Although the data below holds other lines too, output only those from the line with "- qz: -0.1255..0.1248" up to and including the line with "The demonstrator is", exactly as they appear.

Given information ::
######

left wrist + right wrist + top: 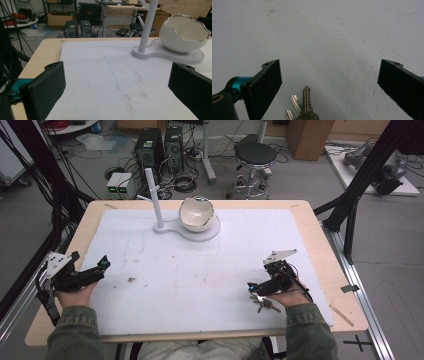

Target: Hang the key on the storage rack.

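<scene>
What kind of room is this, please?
Probably a robotics lab or workshop: computer towers and loose cables lie on the floor behind the table, beside a stool.

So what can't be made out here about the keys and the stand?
- Keys: the right gripper view's bottom edge cuts off their heads and any ring.
- Keys, high view: partly under the right tool; count unclear.
- Stand: top cut off by the left gripper view's upper edge.
</scene>
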`<action>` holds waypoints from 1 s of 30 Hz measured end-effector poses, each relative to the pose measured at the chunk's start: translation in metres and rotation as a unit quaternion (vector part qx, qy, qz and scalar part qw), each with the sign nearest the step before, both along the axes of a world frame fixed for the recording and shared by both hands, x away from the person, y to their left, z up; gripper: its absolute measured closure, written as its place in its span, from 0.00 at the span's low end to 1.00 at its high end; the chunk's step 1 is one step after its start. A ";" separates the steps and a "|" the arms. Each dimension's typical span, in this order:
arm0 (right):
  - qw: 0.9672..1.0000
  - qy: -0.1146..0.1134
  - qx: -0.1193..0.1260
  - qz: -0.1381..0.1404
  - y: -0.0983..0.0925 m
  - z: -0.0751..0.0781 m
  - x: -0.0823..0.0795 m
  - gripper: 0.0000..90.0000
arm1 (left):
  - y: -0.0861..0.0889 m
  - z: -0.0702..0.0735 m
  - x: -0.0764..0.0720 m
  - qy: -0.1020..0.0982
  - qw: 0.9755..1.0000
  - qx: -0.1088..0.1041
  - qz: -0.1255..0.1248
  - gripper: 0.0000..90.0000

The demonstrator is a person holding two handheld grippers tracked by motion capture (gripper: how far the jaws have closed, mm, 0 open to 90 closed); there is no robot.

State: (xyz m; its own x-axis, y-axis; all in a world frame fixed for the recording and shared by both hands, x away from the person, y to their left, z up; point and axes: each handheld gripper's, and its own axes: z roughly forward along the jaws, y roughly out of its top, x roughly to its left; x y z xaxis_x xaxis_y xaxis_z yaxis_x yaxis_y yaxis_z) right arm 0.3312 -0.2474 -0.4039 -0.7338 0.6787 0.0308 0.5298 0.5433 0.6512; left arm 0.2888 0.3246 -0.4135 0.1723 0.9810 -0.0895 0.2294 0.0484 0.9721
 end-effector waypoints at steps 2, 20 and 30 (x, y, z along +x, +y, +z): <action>1.000 0.008 -0.012 0.004 0.002 -0.001 0.000 0.05 | 0.001 0.000 0.000 0.000 1.000 -0.001 0.000 0.02; 0.992 0.095 -0.082 0.029 0.008 -0.010 0.000 0.21 | 0.001 -0.001 0.001 0.004 1.000 -0.001 -0.002 0.02; 0.986 0.117 -0.107 0.052 0.017 -0.005 -0.003 0.47 | 0.001 -0.001 0.001 0.006 1.000 -0.001 -0.002 0.02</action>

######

Your response ::
  - qz: -0.1255..0.1248
  - gripper: 0.0000..90.0000

The demonstrator is a person holding two handheld grippers tracked by motion capture (gripper: how far the jaws have closed, mm, 0 open to 90 closed); there is no robot.

None of the exercise remains to be done.